— Так я и знала, — помолчав, едва слышно сказала учительница. — Что-нибудь в этом роде я и предчувствовала еще с прошлого года… Что же ты раньше молчал? — с сокрушением обратилась она к Алеше.
— А я и сам ничего не знал.
— Ах, ей-богу, как это все!.. Так жаль мальчика!..
Алеша сохранял еще всю меру уверенности, что Евгения Николаевна может совершить даже невозможное, и мысленно торопил ее: «Ну, Евгения Николаевна, ну, родненькая! Будет либеральничать!» На языке мальчиков «либеральничать» значило «тянуть», «волынить», с помощью сентиментальных восклицаний уклоняться от прямых действий.

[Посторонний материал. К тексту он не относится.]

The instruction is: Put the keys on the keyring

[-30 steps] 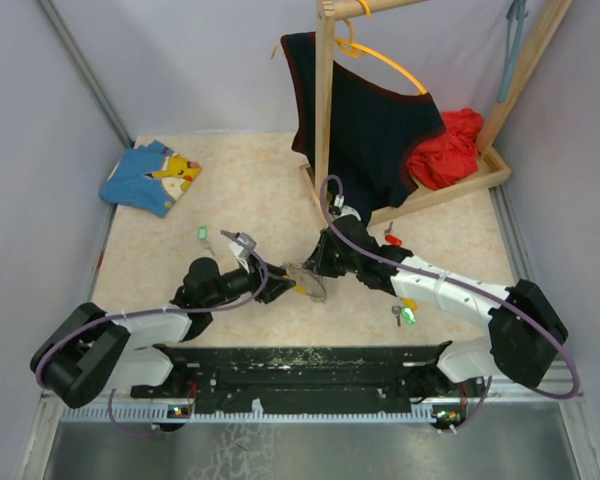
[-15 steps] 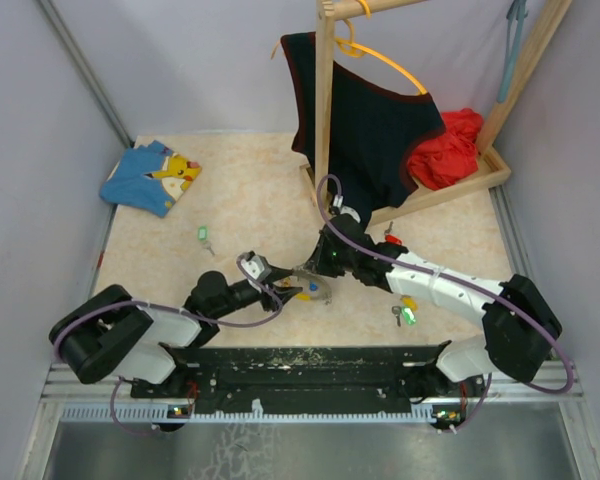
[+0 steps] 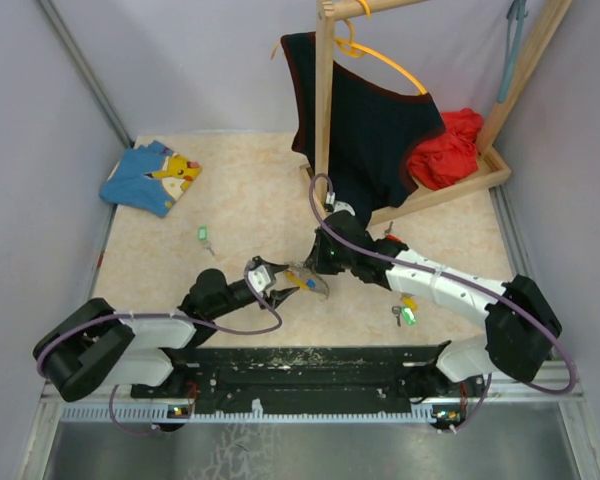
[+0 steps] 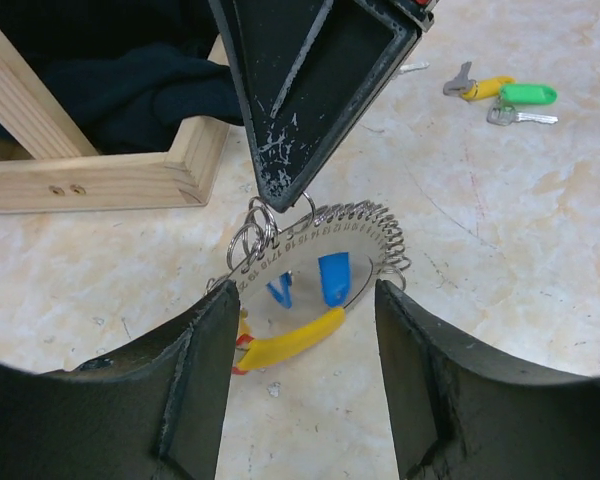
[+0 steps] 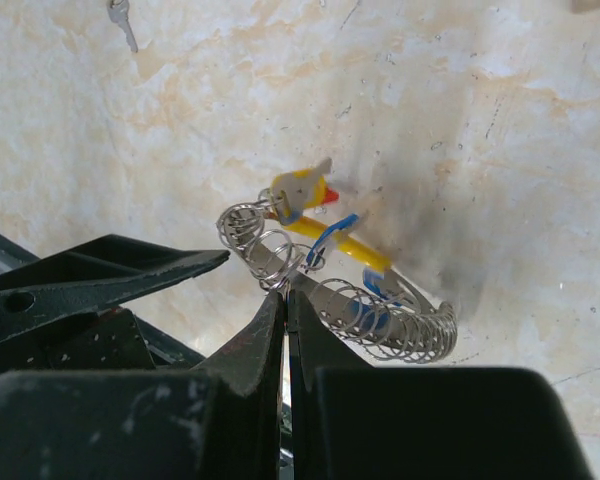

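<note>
Noted: keyring at frame centre; right gripper jaws pinched tight on its small rings; left gripper jaws wide, straddling it. Advise the left close squarely, without twisting.

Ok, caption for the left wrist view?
Right hand pinches the keyring by its small rings, left hand open, framing it, two tagged keys lying beyond.

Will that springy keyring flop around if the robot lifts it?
Probably floppy: the keyring is a thin wire coil with loose little rings, so it would likely sag. Its blue tags may swing. It looks light.
</note>
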Motion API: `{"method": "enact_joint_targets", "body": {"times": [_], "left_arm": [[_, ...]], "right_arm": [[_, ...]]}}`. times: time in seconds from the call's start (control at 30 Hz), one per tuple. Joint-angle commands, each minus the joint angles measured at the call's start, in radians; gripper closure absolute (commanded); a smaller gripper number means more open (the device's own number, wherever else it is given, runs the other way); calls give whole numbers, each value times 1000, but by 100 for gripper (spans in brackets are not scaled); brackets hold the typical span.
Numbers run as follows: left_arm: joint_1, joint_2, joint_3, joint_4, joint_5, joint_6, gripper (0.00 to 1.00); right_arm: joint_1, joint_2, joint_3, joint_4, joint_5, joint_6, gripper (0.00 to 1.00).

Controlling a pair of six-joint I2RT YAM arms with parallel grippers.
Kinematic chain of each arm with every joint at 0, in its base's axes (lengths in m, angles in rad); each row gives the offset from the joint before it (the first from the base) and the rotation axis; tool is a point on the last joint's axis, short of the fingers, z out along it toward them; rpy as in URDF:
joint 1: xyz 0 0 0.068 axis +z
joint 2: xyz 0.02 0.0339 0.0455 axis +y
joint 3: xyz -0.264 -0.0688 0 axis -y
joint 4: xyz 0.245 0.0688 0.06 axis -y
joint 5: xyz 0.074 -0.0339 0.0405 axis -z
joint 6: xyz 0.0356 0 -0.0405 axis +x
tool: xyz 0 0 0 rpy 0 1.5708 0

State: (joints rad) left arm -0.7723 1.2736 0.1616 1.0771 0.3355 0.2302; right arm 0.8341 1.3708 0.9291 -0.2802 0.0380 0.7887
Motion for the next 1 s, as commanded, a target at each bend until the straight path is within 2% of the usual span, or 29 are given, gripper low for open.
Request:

— А как он сам? Как он относится ко всему этому? — спросила учительница.
— Кто?
— Да Толя, конечно. Может, он уже и сам с охотой ходит на эти ночные заработки?
— Где там!
Алеша постарался с возможной полнотой и точностью воспроизвести признания друга на набережной, у гранитного парапета под первым снежком.
— Когда это было?
— Да вот-вот… Слушайте… ей-богу… если его отцу или матери, все равно кому, устроить другое место, чтобы получали на двести рублей больше, — решился Алеша уже прямо подсказать, что надо делать, потому что он потерял терпение от бесплодно-сочувственных расспросов.
Но Евгения Николаевна, точно ничего не слыша, продолжала свое:
— Два раза никого не застала… Надо было еще пойти и еще, в самые разные часы, пока не увидела бы матери… Ах, боже мой, недаром такое отвратительное впечатление произвел на меня этот… как его… Толин отчим… Егоров!
Потом долго длилось молчание. Евгения Николаевна решительным тоном вдруг распорядилась:
— Анисимов, вы пока займитесь мальчиком, а я — матерью.
И она поднялась с дивана в учительской, давая этим знать, что разговор временно прерывается.
Алеша был не только разочарован, он был испуган.
— Не надо ничего говорить Толе! — взмолился он. — Не надо! — повторял он, обращаясь то к Евгении Николаевне, то к Сереже Анисимову. — Он никогда не простит мне. Это же тайна!.. Он только мне одному… как другу… и то с каким трудом!..
Но Евгения Николаевна, а за нею и Анисимов, утешали его взрослыми, по его мнению, пустопорожними словами:
— Ничего, ничего, не бойся… Ты правильно сделал, что рассказал нам все… И по отношению к Толе поступил честно, по-дружески…
До самого вечера Алеша томился в раскаянии. Но потом, в какой-то миг, наедине с собственной совестью, твердо уверовал, что никакой вины на нем нет, и сразу обрел утраченное после разговора с учительницей спокойствие.
С наступлением вечера пришли первые часы праздника.
С высоты седьмого этажа знакомая, привычная панорама города вдруг волшебно изменилась. Мир утерял плотность, и только по сквозным, обильно вписанным в ноябрьскую тьму, светящимся линиям можно было распознавать: вот Кремль, контуры его дворцов, стен, башенных ярусов; чуть левее — роща огненных колонн и высокие рельефы, складывающиеся в подобие шкафов, — Библиотека Ленина; ближе к реке и к фонарям на Большом Каменном мосту, что застыли в прыжке от края до края водной глади, высится нагромождение светящихся кубов — Дом правительства… А еще далее над всем городом стоит густая рыжая мгла от других, бесчисленных, но скрытых отсюда, огней иллюминации.